Top of Supplied information

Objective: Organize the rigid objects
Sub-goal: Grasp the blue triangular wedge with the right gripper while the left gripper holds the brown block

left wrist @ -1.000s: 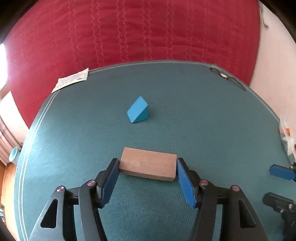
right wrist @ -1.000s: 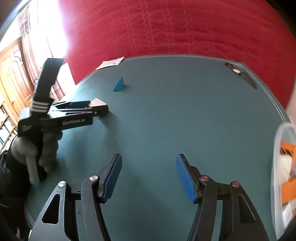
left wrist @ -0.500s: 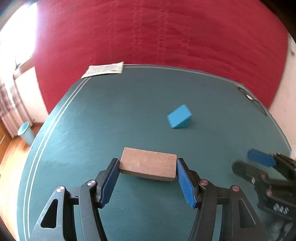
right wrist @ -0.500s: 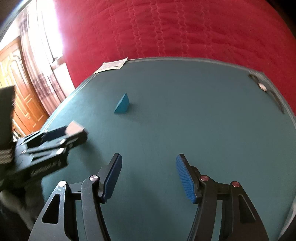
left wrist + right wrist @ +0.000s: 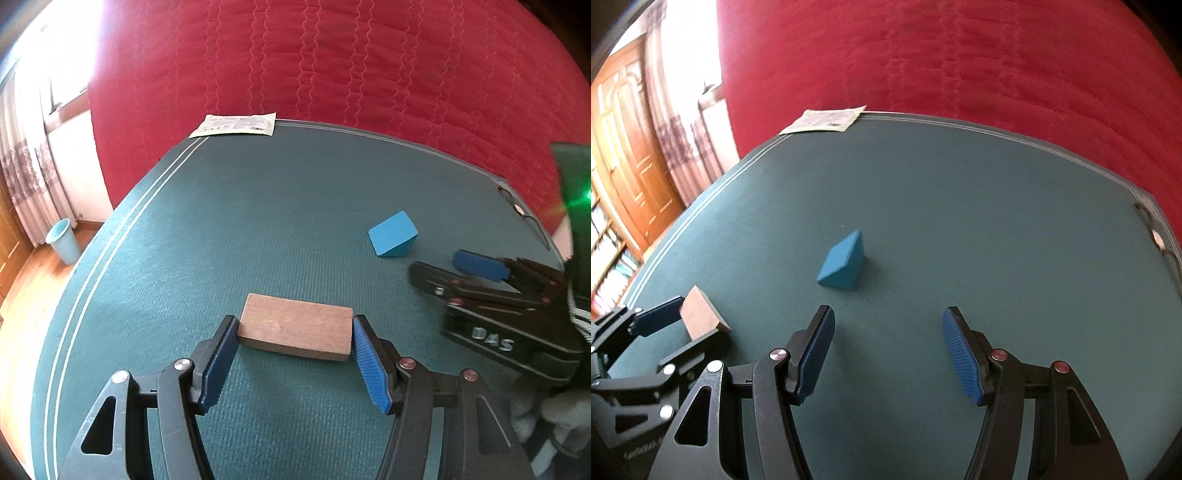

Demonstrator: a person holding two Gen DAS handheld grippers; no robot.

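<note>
Wood, plain and unvarnished, makes up the flat slab (image 5: 295, 334) pinched by its two short ends in the left tongs (image 5: 291, 363); the ribbed blue pads (image 5: 371, 369) press on both end faces. It looks to be carried just above the mat (image 5: 258, 229) rather than resting on it, though the wrist view alone cannot settle that. The right tongs (image 5: 888, 354) are spread with nothing between them, aimed at the blue wedge (image 5: 844, 264), which sits on the mat just ahead and a little to the left of their gap.

Judging from this, the step in hand is the right tongs' approach to the wedge. To do it well, shift the gap left until the wedge is centred, then close on its two flat triangular ends, not on the sloped face, where the pads would likely slide off. Come down low so the pads meet the ends squarely. The slab should stay level and clear of the right tongs, since the two tools are close together.

The wedge is a smooth, matt, hard-edged prism. The mat is teal, finely ribbed, edged with pale double lines, and should give little slip. A red quilted cover (image 5: 332, 74) lies behind it, and a paper sheet (image 5: 236, 125) rests at the far corner.
</note>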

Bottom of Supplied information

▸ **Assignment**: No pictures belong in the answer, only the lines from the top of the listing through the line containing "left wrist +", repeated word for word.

▸ **Answer for this exercise**:
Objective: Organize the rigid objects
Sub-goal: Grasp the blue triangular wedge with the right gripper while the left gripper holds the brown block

left wrist @ -1.000s: 
right wrist @ -1.000s: 
left wrist @ -0.500s: 
right wrist @ -0.500s: 
left wrist + right wrist @ +0.000s: 

The exercise closes with this answer.